What’s happening now?

Many lockdown hobbies were temporary, like small crafts. But some pandemic hobbies are sticking around, like cooking at home and DIY home improvement. This is partly due to consumer preferences, and partly due to reduced spending on things like commute and tourism.

Health and wellness

Throughout the pandemic, health and environmental concerns have shifted to the forefront of many consumers’ minds—especially millennials, who now make up the majority of consumers. The work-from-home movement also seems to have contributed to CPG trends that emphasize health, wellness, and self-care. Overall, we’re seeing a larger demand for products that help consumers achieve greater health, fitness, nutrition, appearance, and sleep. 

What’s happening now?

Faced with a public health crisis, an unstable healthcare system, and unpredictable retirement, younger consumers are prioritizing their health. They are reevaluating many cultural norms about what kind of food they eat and how it makes them feel. As a result, the CPG market is seeing increased demand for nutritional supplements, balanced meals, fresh food subscription services, and plant-based alternatives. 

Sustainability

Sustainable brands were already on the rise long before the pandemic (again, largely thanks to millennials) and the last two years have seen the CPG sustainability trend gain even more momentum.

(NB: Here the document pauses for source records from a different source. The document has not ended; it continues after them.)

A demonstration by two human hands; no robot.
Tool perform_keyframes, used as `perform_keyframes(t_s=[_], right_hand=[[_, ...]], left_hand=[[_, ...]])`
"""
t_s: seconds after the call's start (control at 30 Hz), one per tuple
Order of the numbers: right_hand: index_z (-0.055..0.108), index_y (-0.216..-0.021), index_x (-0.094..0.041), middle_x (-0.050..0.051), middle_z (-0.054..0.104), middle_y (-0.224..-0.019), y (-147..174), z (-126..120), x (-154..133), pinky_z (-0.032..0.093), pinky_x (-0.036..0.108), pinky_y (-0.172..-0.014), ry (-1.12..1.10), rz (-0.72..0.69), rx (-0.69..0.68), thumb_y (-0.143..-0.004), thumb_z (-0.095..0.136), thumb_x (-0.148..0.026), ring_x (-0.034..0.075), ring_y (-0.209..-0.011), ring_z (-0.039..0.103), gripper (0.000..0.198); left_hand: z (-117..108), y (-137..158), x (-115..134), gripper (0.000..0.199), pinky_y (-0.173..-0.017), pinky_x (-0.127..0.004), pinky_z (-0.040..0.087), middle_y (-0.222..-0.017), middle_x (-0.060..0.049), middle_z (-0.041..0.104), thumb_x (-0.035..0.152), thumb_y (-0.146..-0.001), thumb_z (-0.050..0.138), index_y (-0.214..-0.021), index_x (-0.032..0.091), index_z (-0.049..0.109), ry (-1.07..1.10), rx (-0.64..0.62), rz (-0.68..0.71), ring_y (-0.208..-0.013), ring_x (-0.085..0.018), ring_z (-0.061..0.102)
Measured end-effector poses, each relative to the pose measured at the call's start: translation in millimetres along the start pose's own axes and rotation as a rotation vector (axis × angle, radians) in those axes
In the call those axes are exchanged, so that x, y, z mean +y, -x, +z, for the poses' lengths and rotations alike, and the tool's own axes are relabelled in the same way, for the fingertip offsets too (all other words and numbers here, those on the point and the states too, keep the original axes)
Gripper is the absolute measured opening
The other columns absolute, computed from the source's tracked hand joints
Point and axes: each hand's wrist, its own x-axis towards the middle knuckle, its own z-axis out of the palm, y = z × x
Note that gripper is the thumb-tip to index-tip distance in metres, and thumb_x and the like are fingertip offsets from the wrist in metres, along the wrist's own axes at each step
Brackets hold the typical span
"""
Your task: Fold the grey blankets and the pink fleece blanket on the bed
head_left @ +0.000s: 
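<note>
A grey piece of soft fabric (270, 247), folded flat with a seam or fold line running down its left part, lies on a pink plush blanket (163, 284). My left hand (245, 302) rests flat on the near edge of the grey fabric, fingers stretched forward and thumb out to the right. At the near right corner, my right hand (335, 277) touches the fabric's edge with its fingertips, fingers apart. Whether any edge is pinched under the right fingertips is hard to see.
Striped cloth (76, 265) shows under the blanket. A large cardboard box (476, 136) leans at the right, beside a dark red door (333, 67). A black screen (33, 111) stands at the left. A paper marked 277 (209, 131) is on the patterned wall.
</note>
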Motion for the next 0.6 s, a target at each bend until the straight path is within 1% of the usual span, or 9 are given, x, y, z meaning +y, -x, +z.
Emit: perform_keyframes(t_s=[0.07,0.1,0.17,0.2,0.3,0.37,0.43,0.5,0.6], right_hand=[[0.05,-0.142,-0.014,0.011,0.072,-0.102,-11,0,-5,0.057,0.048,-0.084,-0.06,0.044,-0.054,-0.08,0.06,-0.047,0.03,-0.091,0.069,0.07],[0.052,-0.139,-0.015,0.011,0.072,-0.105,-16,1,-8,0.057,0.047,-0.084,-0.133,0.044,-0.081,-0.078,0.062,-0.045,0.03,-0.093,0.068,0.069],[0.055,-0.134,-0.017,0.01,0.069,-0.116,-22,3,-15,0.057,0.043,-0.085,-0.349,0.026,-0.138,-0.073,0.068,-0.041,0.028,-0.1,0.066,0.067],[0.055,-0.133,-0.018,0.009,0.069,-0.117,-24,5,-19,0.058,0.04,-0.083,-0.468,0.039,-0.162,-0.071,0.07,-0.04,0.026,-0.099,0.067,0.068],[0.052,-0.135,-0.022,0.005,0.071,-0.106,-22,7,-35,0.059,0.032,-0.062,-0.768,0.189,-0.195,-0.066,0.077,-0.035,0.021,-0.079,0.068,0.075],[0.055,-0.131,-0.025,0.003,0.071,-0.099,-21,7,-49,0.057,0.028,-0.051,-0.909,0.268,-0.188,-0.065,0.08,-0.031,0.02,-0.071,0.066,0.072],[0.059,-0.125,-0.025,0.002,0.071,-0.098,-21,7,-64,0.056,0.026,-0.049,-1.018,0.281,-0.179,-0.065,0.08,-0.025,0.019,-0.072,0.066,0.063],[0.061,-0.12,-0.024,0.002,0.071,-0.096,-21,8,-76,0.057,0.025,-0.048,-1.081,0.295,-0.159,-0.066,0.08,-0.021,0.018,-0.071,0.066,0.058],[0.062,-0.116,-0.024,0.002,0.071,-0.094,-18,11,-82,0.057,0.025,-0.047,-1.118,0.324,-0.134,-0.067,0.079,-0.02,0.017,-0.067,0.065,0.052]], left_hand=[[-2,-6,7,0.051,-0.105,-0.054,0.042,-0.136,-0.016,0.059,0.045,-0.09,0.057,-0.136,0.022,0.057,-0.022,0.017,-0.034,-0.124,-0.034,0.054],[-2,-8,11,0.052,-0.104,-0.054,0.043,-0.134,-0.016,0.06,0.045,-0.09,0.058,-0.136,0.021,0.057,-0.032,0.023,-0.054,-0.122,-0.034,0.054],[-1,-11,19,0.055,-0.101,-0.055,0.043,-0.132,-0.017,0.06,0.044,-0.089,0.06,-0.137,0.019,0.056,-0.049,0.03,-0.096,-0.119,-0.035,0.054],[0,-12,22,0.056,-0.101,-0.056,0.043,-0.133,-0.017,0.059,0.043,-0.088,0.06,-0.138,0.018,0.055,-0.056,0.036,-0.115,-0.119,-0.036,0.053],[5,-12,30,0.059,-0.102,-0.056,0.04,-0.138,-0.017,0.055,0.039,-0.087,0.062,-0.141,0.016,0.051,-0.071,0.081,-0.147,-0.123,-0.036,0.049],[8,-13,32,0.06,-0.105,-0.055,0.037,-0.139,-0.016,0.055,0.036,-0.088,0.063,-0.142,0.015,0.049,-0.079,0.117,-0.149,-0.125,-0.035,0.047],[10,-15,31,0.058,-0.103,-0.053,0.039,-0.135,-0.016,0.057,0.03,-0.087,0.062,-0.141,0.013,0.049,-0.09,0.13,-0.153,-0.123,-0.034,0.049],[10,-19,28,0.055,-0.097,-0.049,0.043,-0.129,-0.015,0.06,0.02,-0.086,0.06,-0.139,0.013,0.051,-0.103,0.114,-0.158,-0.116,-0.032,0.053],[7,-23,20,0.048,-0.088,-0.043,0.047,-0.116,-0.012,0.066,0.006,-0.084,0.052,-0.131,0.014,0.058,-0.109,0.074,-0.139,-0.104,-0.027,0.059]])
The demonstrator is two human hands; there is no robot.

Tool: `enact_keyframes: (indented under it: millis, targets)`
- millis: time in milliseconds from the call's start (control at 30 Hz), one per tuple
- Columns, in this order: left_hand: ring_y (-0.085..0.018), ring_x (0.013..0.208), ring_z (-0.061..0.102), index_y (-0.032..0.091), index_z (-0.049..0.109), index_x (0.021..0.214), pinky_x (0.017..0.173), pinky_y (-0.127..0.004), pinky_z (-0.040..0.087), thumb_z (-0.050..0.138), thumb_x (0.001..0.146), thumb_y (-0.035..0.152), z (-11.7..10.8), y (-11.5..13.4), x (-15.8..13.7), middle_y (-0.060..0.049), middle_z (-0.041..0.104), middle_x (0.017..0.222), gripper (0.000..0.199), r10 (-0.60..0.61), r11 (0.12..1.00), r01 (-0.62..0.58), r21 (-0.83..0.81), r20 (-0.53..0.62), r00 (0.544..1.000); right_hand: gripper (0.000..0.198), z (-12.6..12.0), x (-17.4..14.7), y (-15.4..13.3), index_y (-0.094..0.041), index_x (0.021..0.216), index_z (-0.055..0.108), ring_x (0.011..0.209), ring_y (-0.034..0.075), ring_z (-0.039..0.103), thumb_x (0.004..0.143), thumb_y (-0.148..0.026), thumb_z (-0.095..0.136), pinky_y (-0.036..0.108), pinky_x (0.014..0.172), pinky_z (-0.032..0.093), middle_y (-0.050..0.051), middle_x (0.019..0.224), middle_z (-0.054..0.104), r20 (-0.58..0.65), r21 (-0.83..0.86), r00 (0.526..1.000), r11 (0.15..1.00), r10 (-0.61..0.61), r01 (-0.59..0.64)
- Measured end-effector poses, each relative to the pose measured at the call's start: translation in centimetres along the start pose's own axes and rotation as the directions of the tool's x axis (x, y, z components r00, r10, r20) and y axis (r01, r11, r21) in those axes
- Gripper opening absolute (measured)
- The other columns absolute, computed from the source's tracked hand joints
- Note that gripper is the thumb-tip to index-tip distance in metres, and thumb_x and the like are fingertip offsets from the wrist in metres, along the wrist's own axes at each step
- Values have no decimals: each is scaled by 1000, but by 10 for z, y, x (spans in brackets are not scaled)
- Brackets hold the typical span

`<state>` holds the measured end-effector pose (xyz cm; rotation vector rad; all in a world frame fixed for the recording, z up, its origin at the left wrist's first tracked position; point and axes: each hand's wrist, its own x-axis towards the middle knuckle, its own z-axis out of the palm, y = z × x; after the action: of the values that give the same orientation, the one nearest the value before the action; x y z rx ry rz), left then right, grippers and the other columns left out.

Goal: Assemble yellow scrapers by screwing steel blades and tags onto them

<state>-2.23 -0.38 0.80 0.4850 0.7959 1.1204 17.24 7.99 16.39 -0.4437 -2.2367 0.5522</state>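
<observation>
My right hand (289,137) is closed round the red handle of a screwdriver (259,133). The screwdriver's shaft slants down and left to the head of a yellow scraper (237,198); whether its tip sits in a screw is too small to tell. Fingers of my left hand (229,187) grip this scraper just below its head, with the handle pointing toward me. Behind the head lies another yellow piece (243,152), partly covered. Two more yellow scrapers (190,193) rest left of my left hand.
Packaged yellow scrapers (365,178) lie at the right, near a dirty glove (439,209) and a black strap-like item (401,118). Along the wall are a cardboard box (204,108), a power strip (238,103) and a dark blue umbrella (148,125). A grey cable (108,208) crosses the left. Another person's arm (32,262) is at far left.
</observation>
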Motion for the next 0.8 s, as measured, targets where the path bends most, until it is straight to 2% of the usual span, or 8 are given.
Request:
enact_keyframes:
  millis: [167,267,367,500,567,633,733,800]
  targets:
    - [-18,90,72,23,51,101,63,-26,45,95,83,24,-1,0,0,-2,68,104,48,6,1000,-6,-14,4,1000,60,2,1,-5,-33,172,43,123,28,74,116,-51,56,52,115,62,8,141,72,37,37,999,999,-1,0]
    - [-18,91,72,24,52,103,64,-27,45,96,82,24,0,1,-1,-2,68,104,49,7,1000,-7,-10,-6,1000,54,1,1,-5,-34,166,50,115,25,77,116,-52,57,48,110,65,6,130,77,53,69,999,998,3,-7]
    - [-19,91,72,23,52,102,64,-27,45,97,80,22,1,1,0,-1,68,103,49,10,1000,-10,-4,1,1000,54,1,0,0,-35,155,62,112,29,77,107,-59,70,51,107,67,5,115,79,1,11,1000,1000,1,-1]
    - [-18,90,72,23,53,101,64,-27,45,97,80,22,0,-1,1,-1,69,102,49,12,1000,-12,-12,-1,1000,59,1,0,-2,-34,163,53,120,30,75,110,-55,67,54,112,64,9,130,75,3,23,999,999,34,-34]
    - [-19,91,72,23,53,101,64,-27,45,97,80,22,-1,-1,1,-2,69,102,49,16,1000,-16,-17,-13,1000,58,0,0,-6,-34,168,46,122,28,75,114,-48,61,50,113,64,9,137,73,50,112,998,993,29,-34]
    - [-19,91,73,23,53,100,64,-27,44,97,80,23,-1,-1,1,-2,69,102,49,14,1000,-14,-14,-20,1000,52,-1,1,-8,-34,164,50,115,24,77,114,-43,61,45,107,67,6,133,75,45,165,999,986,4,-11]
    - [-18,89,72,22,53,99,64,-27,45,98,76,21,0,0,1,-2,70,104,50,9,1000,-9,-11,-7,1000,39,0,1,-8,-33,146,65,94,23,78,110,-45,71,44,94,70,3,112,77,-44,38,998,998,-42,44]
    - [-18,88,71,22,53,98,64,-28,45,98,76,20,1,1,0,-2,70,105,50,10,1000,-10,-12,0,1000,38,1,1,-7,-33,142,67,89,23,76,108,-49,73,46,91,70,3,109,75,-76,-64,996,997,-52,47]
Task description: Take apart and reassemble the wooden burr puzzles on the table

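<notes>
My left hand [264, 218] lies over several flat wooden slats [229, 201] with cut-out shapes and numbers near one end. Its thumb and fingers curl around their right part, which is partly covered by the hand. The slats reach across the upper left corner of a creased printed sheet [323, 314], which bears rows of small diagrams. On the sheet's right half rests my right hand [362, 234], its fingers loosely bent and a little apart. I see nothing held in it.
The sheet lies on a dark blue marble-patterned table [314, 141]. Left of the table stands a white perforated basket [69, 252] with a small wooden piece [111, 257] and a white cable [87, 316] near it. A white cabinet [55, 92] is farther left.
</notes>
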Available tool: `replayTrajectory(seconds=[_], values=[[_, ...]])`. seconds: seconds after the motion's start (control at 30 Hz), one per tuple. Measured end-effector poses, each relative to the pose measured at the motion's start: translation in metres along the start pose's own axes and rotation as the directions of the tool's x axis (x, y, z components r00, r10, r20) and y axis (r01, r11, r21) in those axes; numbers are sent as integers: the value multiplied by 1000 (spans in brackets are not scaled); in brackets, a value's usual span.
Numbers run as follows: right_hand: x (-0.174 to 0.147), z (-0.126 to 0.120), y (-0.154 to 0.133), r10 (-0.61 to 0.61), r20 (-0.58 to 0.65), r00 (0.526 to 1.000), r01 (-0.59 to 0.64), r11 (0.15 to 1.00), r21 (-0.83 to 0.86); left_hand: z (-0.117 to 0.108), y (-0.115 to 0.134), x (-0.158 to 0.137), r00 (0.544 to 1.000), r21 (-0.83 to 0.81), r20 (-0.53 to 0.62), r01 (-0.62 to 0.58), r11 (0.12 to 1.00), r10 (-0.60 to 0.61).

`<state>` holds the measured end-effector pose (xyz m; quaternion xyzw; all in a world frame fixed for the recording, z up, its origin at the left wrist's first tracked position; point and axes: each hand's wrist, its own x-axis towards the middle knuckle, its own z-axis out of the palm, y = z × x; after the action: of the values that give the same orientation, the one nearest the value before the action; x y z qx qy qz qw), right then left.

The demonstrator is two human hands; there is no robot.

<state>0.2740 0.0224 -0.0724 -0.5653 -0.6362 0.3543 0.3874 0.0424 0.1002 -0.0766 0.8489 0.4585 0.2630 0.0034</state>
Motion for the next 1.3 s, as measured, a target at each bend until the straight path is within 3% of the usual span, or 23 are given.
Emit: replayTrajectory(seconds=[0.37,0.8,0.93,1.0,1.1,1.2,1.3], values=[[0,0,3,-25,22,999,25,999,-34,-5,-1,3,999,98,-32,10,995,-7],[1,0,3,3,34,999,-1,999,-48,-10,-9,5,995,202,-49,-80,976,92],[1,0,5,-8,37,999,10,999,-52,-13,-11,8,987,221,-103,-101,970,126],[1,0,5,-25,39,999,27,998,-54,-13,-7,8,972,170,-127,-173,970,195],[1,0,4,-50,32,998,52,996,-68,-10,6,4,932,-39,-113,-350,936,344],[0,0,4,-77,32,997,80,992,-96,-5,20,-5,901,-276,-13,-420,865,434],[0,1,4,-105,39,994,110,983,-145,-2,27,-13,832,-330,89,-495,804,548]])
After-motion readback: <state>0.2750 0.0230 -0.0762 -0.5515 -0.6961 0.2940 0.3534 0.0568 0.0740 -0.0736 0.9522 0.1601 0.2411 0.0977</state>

The rise of online shopping and direct-to-consumer sales has brought waste—especially in distribution and packaging—into the spotlight. Many consumers are now beginning to favor compostable materials, fresh food, and minimal packaging.

What’s Happening Now?

As climate concerns garner more attention, sustainability is emerging as a critical consumer value—especially in the CPG sector. Consumers are more mindful of the waste they’re creating with their habits, and lots of people are seeking products with low or net-positive impacts on the environment. Many consumers are even willing to pay a premium for sustainability in the form of compostable packaging and low-carbon production and distribution.

What did we learn?

The pandemic demonstrated how quickly global events can change consumer values and spending habits. Some brands reacted quickly to consumer data and turned adversity into opportunity, while other brands were too slow and either lost market share or closed their doors for good. We can see from the way the pandemic impacted the CPG sector that agile research, thorough market data, and fast pivots made the difference between massive success and crippling failure.